Auprès de ses Stooges péniblement réunis, l’Iguane inonde à bout de forces le monde du résidu de son énergie punk, de sa transcendance passée, encore un peu là, incarnation de son propre souvenir, une idée faîte homme. On ne compte plus les étiquettes, les idéaux placardés au dos de celui qui, d’échecs commerciaux en débâcles psychiatriques, survit à ce monde haïssable contre toute attente, contre tous et surtout contre lui-même. L’autodestruction avortée comme un art de vivre.
Que reste-il alors d’Iggy Pop ?
Une image insupportable, un fardeau, trop lourde à porter. Les attentes d’une époque désenchantée empilées une à une sur le dos d’un camé qui n’en demandait pas tant.
Tu as voulu t’en délester, Iggy, bazarder au clou ce punk naissant et déjà mort à tes yeux, refiler le bébé aux jeunes loups. Mais ils n’avaient pas les épaules. Ils ont plié, fléchi, faibles hommes. Puis tout s’est éteint et les regards se sont tournés vers toi, un fantôme. Ils ont dit : « c’est lui ». Et ce fut toi. Ils en voulaient toujours plus. Plus de rock, plus de drogue, plus de dates, plus d’albums, plus de déballages de queue en public, plus d’automutilation, plus que tu n’en pouvais supporter.
Putain d’image.
Collée aux basques. Impossible, seul, de la fourguer aux rebuts.
Bowie est venu. Il a changé la donne. Au moins pour un temps. Il a sauvé l’homme et corrompu l’image, offert un bol d’air salvateur à l’être en perdition. Mais ce temps fut bref.
Un nouvel idéal était né, un Pop Bowien et Berlinois tatoué sur la peau pour la postérité à présent et voilà qu’ils en redemandent, qu’ils reveulent du Bowie chez Iggy, redéfinissent leur idole, traquent la moindre réminiscence de cet âge béni dans chaque nouvelle production.
Écarts, expérimentations, insanités et fulgurances géniales, rien n’y fera. La foule carnivore veut du passé conjugué au présent. Enfonce la tête du messie sous l’eau. Il a survécu à ça.
Que reste-il alors d’Iggy Pop ?
Une révérence.
Un adieu.
A nouveau, l’Iguane s’entoure et se sauve par l’autre. Josh Homme, au faîte de son inspiration artistique, multipliant les projets sans faiblesse apparente, Josh Homme traumatisé, bouleversé, en quête d’une autre page. L’analogie berlinoise crève les yeux et affole les espoirs des carnassiers.

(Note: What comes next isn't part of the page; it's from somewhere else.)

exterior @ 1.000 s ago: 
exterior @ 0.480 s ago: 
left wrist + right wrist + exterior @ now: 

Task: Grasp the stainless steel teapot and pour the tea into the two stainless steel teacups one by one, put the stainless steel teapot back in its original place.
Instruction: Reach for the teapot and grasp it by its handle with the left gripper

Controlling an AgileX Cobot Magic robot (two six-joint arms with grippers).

Il n’en est pourtant rien. Car si Post Pop Depression suscite la mélancolie et le souvenir ému de la première échappée solitaire d’Iggy, il n’est en rien le pastiche tant espéré par cette masse invasive dont le nez ne frétille qu’à l’odeur rance de grenier poussiéreux.
Post Pop Depression est un retour à l’homme. Iggy Pop, plus vivant que jamais. Sur tous les fronts, croquant la vie et la musique à pleines dents, plus vieux mais fort d’une expérience de vie à laquelle peu peuvent prétendre. Il fourre tout ça, en vrac, il susurre, il s’énerve, il s’apaise, il berce, caresse et puis bouleverse. Pendant que Josh, l’artisan, modèle ce sac de nœuds pour en faire un miracle de cohérence et d’homogénéité, comme il l’a toujours fait depuis ses précieuses Songs For The Deaf, cet art qui n’appartient qu’à lui de changer un bourbier de riffs et bafouilles de studios en un disque essentiel.

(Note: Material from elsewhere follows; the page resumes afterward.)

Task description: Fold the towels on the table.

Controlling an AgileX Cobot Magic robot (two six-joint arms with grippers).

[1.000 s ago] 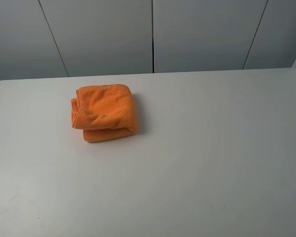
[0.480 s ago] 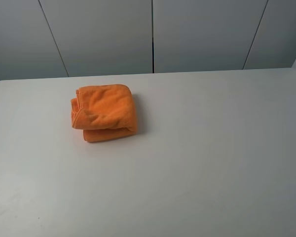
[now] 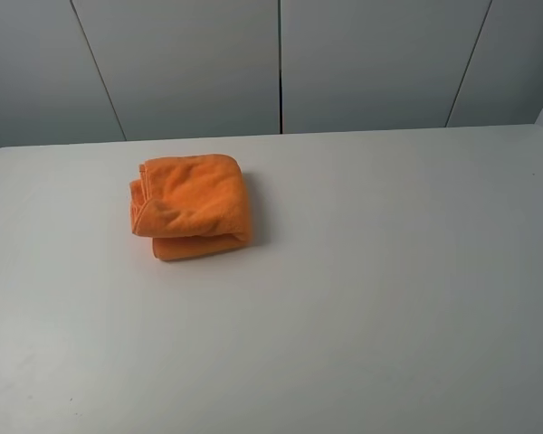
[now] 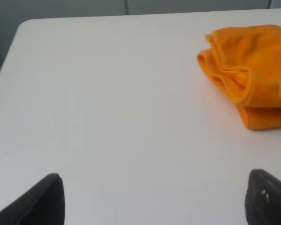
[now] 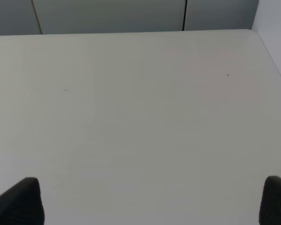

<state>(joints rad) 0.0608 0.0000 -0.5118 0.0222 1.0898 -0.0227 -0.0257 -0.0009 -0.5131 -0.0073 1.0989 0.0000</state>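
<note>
The orange towel lies bunched on the table, ahead of the wide-spread left pincer. The right pincer, also wide, holds nothing. Grabbing one layer probably unravels the folds.

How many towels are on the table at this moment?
1. One orange towel lies folded in a bundle on the left half of the white table, toward the far edge. The left wrist view shows it too. No other towel is visible in any view.
</note>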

L’hommage au passé est subtil, mesuré. Impossible d’ignorer ce background mais rien n’empêche de le travailler en douceur, ce que Josh fait avec la pudeur de circonstance, mêlant patiemment, en orfèvre, ses obsessions à celles de son ami.
Iggy ne révolutionne pas la musique, il l’a déjà fait une fois c’est bien assez pour un seul homme. Mais, pour la deuxième fois, il se met à nu en musique et réapparait, en chair, en os et en folie douce.
Que reste-il alors d’Iggy Pop ?
Un sursaut aussi inattendu que salutaire. Et un regard nouveau sur une vie, plus que sur une carrière.